--- Try it ---
Your copy should hold only the lines from the one with "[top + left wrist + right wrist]" to the one with "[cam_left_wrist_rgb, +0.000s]", both included, each exactly as it stands below, with no pictures.

(Collected data entries)
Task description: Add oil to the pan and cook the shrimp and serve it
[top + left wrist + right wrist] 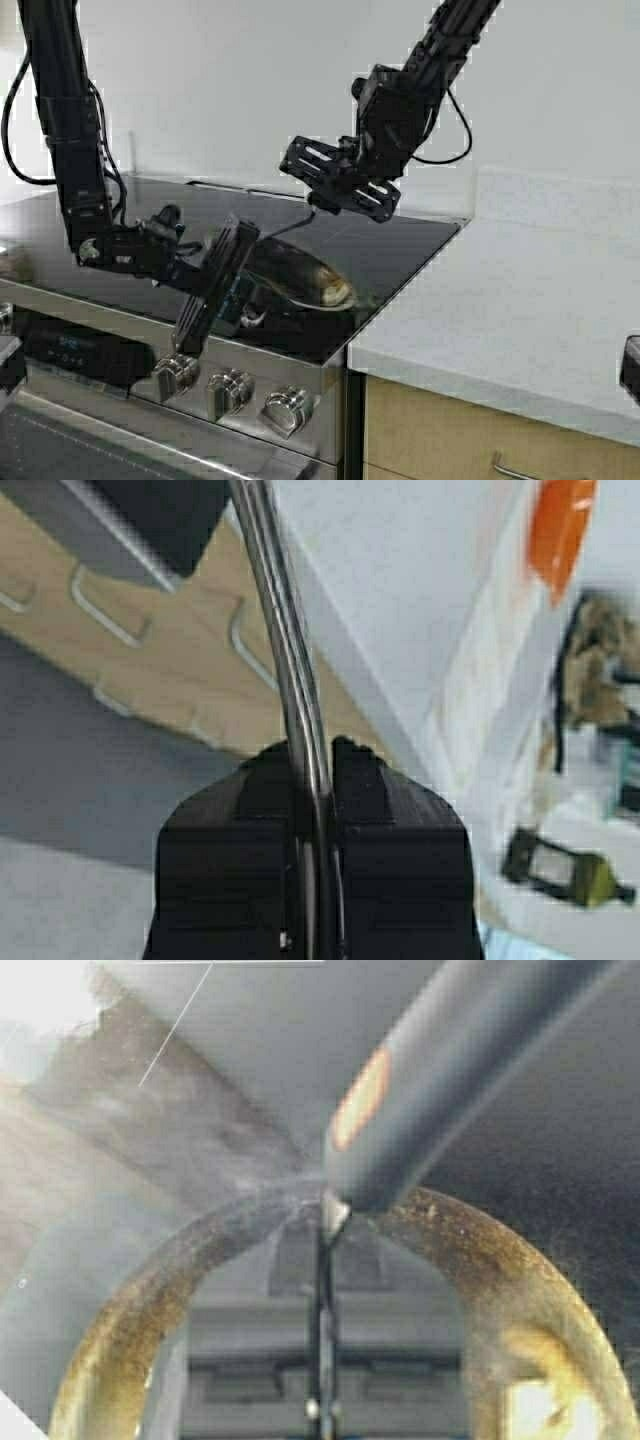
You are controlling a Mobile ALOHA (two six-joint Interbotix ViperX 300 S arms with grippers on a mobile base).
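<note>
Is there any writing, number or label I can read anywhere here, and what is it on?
None can be read.
The stove's display shows bluish marks, too small to read.
The bottle in the left wrist view is too blurred to show any label.
The stove knobs show no readable markings.

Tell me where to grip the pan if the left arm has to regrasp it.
Regrip the pan by its thin metal handle, where the left gripper is already clamped. It sticks out toward the stove front, so come from that side; the round rim probably offers a poorer pinch.
</note>
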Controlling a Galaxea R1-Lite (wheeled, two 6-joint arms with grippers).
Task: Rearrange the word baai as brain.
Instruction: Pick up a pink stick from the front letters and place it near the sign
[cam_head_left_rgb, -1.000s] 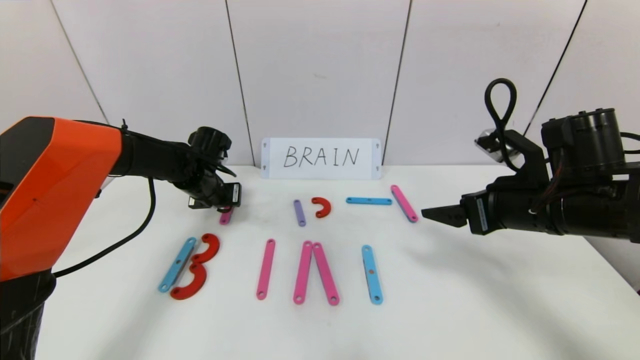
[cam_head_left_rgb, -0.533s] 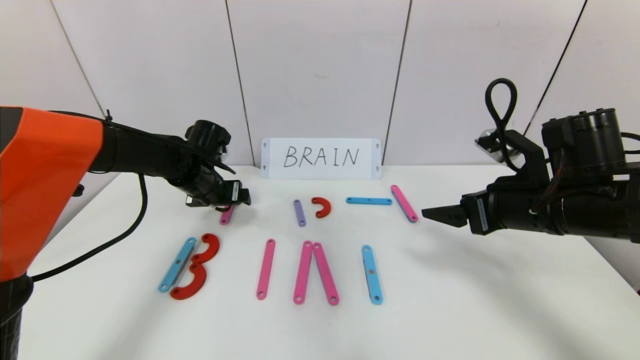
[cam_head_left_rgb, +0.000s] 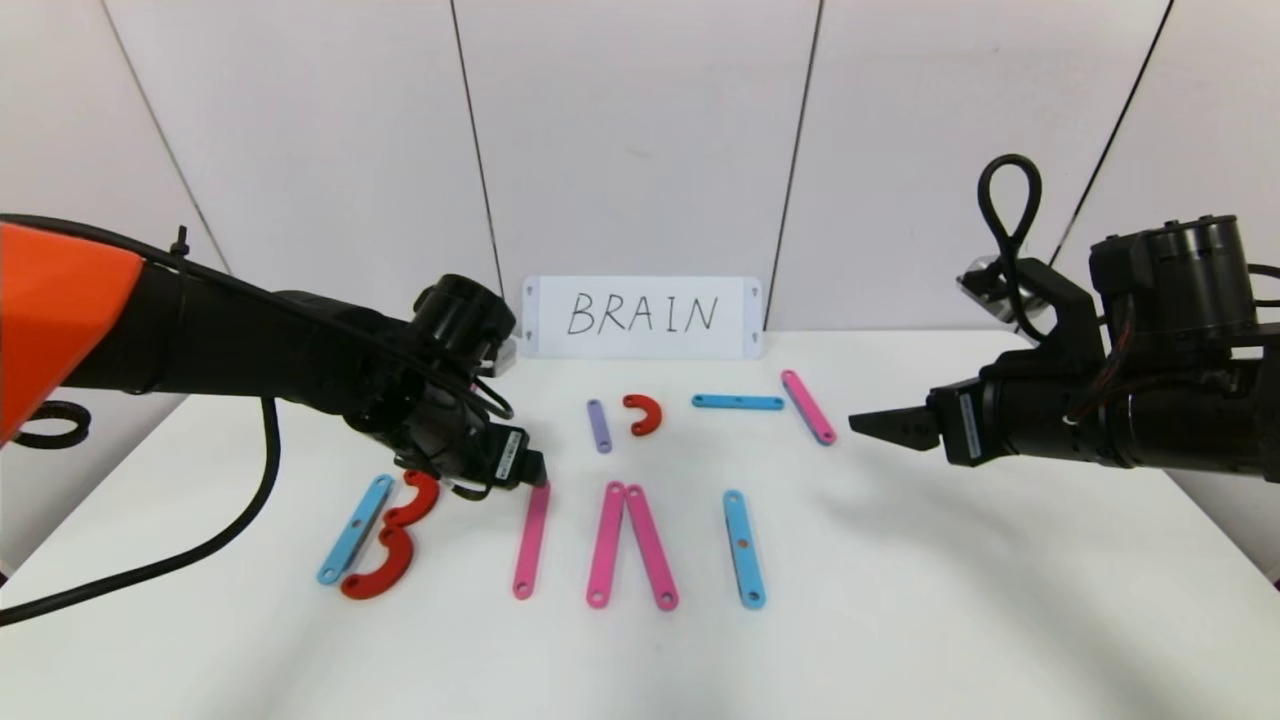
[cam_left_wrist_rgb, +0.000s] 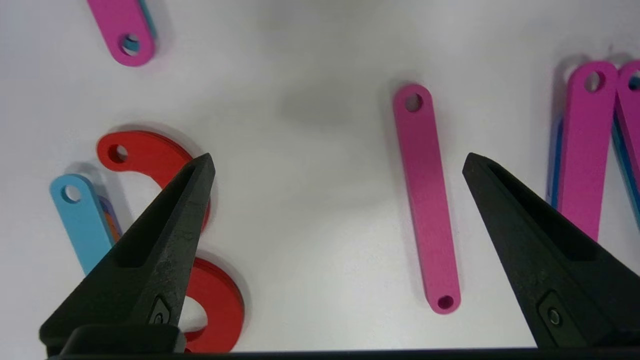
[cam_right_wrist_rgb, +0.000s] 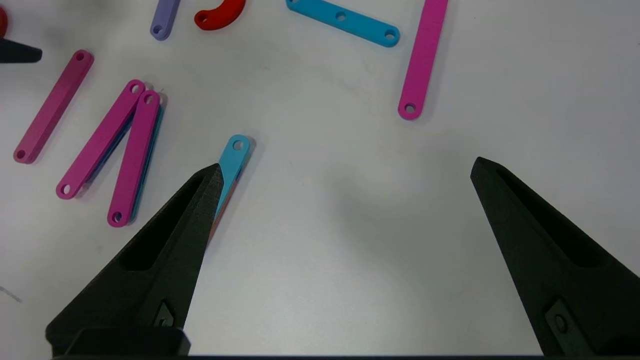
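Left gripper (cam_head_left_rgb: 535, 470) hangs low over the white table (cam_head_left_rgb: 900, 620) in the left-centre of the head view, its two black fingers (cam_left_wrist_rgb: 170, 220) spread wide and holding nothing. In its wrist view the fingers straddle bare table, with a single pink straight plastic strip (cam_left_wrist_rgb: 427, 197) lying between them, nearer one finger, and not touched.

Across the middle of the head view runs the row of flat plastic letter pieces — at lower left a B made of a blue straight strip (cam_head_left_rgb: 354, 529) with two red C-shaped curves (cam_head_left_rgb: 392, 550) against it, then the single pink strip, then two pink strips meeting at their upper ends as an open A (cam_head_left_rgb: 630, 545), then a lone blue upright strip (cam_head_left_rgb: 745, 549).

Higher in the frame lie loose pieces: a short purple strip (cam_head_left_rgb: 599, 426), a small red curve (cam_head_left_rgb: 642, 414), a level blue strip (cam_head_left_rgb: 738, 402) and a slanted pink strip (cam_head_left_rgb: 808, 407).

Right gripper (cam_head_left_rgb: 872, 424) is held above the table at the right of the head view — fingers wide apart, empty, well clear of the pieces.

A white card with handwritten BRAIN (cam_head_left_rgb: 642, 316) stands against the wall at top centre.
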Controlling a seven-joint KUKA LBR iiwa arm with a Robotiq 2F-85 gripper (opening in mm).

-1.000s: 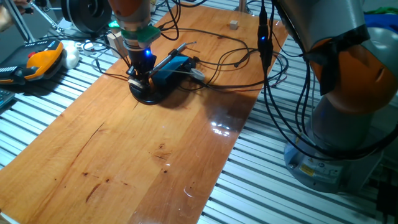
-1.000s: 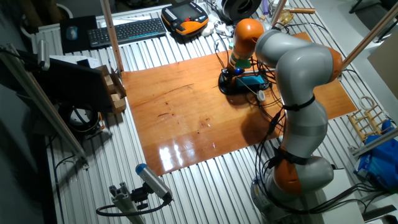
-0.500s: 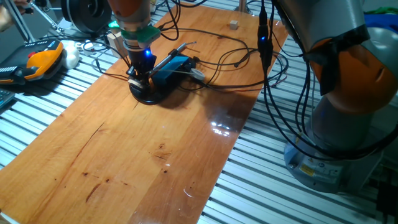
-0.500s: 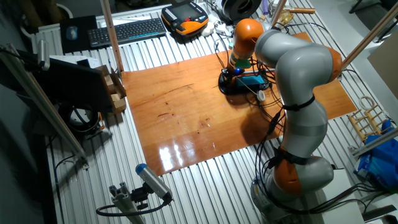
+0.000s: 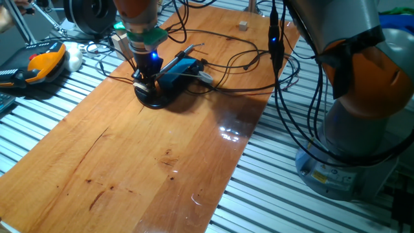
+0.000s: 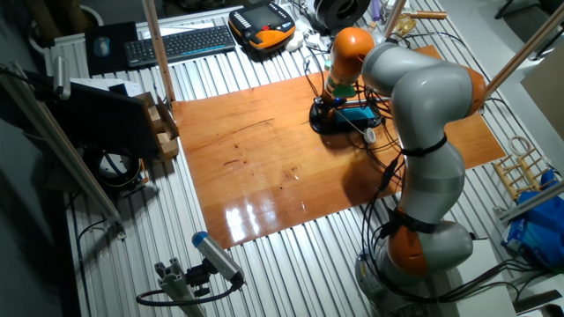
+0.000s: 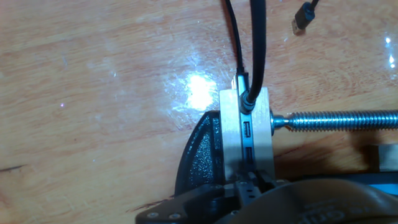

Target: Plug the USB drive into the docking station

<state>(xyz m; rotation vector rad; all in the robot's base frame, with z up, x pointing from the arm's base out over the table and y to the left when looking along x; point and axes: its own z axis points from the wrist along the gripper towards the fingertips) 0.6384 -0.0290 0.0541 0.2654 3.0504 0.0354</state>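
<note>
One far-left item: an orange-and-black device (image 5: 44, 62) lies on the ribbed metal bench, off the wooden board; a round white piece (image 5: 75, 61) sits just beside it
Wooden board: a glossy tabletop (image 5: 149, 162) runs across the bench; ceiling light glares on it towards the right edge
Gripper: the gripper (image 5: 146, 76) points straight down at the left end of the blue box, a blue light glowing on the wrist above it; from the other fixed view it (image 6: 335, 99) sits under the orange wrist joint; in the hand view only its dark underside (image 7: 249, 186) shows at the bottom edge; whether the claw is spread, closed or gripping something, I cannot tell
USB drive: I cannot pick it out in any view; the spot at the fingertips is hidden
Black base: a curved black base (image 5: 152, 97) rests on the board directly under the gripper and bears the box
Docking station: the docking station (image 5: 178, 70) lies tilted on that base, its left end beneath the gripper; in the hand view its pale end face (image 7: 247, 134) stands upright with two small ports one above the other, a black cable (image 7: 255, 50) plugged in at the top
Threaded rod: a metal screw (image 7: 339, 120) meets the right side of that end face
Cables: thin black cables (image 5: 246, 65) loop over the board to the right of the box
Wooden block: a small tan block (image 5: 243, 25) stands near the far edge, well apart from the box
Arm: the grey-and-orange arm (image 5: 362, 77) rises from the bench at the far right
</note>
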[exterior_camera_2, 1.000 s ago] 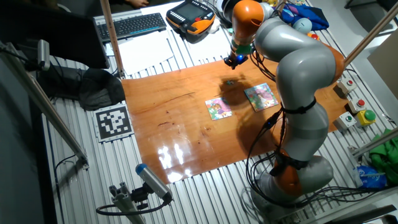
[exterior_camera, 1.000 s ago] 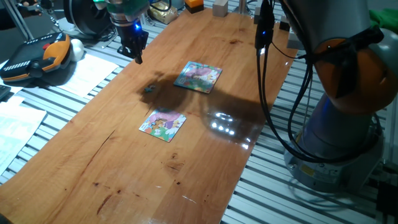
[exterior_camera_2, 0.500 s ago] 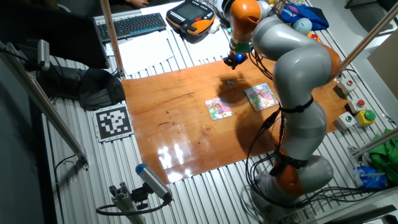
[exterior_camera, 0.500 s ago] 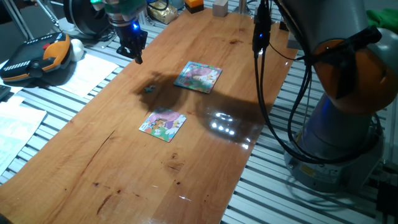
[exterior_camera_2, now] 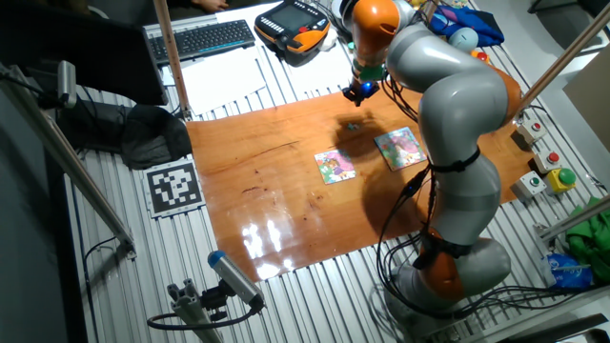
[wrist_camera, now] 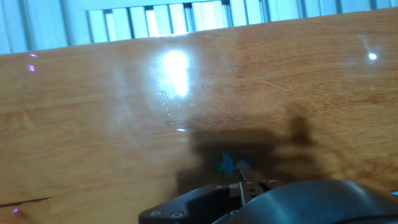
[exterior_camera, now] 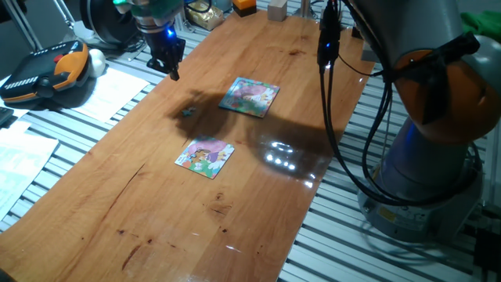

--- Answer space ---
[top + left wrist + right wrist] 
You are controlling a Mobile ALOHA (two six-joint Interbotix ViperX 300 S arms with grippers on a mobile base).
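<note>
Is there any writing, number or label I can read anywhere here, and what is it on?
None can be read.
The stove's display shows bluish marks, too small to read.
The bottle in the left wrist view is too blurred to show any label.
The stove knobs show no readable markings.

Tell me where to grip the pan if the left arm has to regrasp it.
Regrip the pan by its thin metal handle, where the left gripper is already clamped. It sticks out toward the stove front, so come from that side; the round rim probably offers a poorer pinch.
</note>
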Controlling a Galaxea R1-Lite (wheeled, two 6-joint arms with grippers).
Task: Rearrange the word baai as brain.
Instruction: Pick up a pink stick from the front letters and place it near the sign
[cam_head_left_rgb, -1.000s] 
[cam_head_left_rgb, -0.533s] 
[cam_head_left_rgb, +0.000s] 
[cam_left_wrist_rgb, +0.000s] 

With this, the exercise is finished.